*Exercise aim*.
Looking at the listing below, retype exactly the lines starting at the one containing "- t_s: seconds" and ending at the one containing "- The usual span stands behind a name", both included, and nothing else.

*Recorded information*.

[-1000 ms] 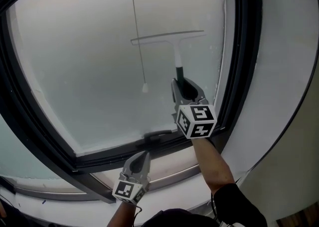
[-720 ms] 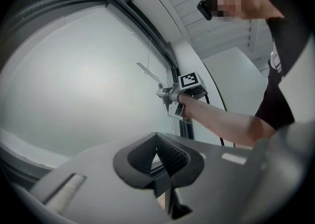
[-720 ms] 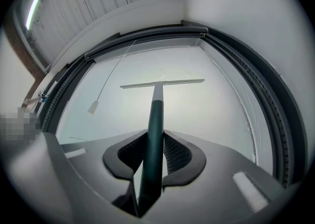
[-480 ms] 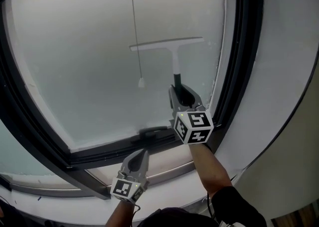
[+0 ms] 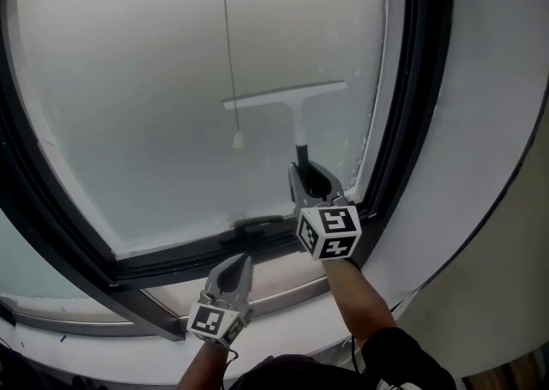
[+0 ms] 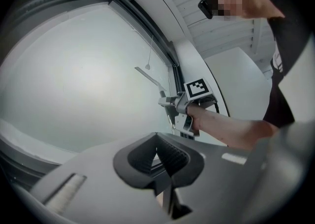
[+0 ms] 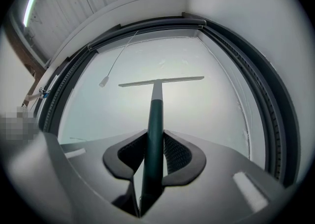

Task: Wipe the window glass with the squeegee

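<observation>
The squeegee [image 5: 296, 114] has a white T-shaped blade and neck on a dark green handle [image 7: 154, 129]. Its blade [image 7: 161, 81] lies flat against the frosted window glass [image 5: 146, 80], in the lower right part of the pane. My right gripper [image 5: 312, 181] is shut on the squeegee's handle, just above the bottom frame. My left gripper [image 5: 233, 270] hangs lower, below the window's bottom rail, its jaws closed together with nothing between them. In the left gripper view the right gripper [image 6: 173, 107] and the squeegee [image 6: 150, 79] show against the glass.
A thin blind cord with a small white weight [image 5: 238, 141] hangs in front of the glass, just left of the squeegee. The black window frame [image 5: 420, 88] runs close on the right. A dark handle [image 5: 257, 225] sits on the bottom rail. White wall [image 5: 489, 123] lies beyond.
The squeegee and my right gripper have slid down the glass toward the bottom rail. The left gripper has stayed low beneath the frame.
</observation>
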The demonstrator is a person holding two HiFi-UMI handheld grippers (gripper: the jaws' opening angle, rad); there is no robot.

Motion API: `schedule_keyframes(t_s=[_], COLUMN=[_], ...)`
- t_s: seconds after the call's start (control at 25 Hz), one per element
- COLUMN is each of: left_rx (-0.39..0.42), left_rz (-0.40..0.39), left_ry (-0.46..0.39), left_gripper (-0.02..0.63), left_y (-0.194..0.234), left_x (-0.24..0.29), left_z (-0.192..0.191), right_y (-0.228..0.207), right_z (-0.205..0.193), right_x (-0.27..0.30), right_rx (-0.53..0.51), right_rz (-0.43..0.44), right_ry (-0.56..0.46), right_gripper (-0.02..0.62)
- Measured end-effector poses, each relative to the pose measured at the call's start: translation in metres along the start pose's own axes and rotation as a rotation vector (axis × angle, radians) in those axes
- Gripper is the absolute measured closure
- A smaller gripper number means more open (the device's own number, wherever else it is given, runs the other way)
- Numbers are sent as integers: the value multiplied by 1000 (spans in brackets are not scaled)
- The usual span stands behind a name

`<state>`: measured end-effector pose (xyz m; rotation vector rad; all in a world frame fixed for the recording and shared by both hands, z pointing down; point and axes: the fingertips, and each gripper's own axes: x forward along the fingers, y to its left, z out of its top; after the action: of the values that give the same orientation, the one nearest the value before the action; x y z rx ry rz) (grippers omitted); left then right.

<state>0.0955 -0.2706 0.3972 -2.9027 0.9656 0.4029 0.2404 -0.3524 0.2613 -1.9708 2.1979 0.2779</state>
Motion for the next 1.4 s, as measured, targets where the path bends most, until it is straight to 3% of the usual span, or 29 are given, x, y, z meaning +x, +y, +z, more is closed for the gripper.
schedule_keyframes(t_s=[1.4], left_rx=[2], left_rz=[1], left_ry=[46], left_gripper=[607], left_y=[0], left_x=[3], left_z=[-23], right_y=[6], right_z=[-84], right_x=[-35], right_rx=[37], right_rz=[-30], right_ry=[131], right_gripper=[502])
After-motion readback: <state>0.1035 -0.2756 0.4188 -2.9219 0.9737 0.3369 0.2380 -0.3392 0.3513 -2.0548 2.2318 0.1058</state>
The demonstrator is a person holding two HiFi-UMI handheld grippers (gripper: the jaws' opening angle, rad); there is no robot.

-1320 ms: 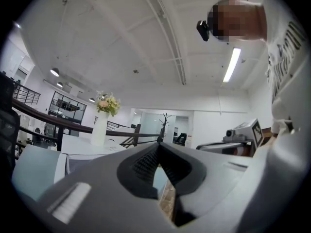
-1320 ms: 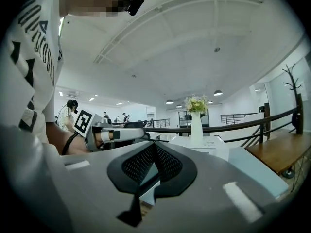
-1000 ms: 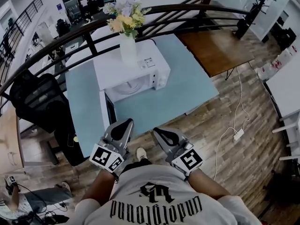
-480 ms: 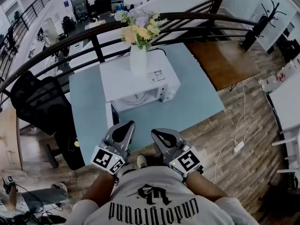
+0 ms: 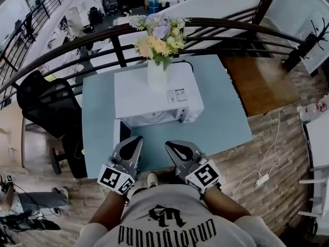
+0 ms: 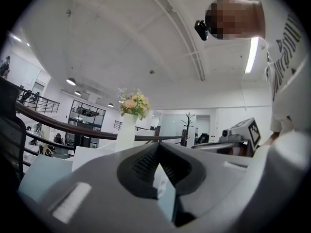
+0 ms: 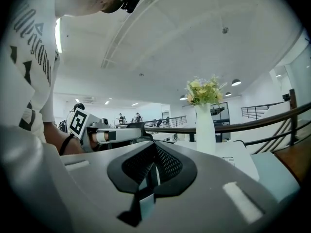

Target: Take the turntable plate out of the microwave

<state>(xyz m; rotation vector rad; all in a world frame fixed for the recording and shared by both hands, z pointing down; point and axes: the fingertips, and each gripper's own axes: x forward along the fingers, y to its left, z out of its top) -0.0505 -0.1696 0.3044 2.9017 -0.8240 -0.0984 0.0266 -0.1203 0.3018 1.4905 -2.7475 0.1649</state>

*Response below*.
- t_s: seconds after the call's start (control at 25 Hz), one per element
- COLUMN is each of: left_rx (-0.39..0.42), left_rz (-0.40..0.39), left_ry (-0.46..0.39), left_gripper (-0.02..0.63), left_y (-0.194..0.234), left_x (-0.24..0.29), left_z (-0.192..0.191), right_y (-0.228..0.207), right_z (-0.205..0.193), right_x (-0.27..0.30), right_rx (-0.53..0.51), right_rz (-0.43..0.44), right_ry (-0.56..0.46), right_gripper (-0.02..0.62)
- Measured end-effector poses, each relative to the pose measured at the call's start: translation in metres along the start pose's own axes and rotation as a rotation vector (axis × angle, radians) in those axes
- Gripper is the absolute measured closure
- A smaller gripper number means more open (the device's own number, wherever else it is given, runs the other way)
- Numbers are sent as integers: the value multiplied by 1000 (spans in brackets are not scaled)
- The usual span stands behind a name

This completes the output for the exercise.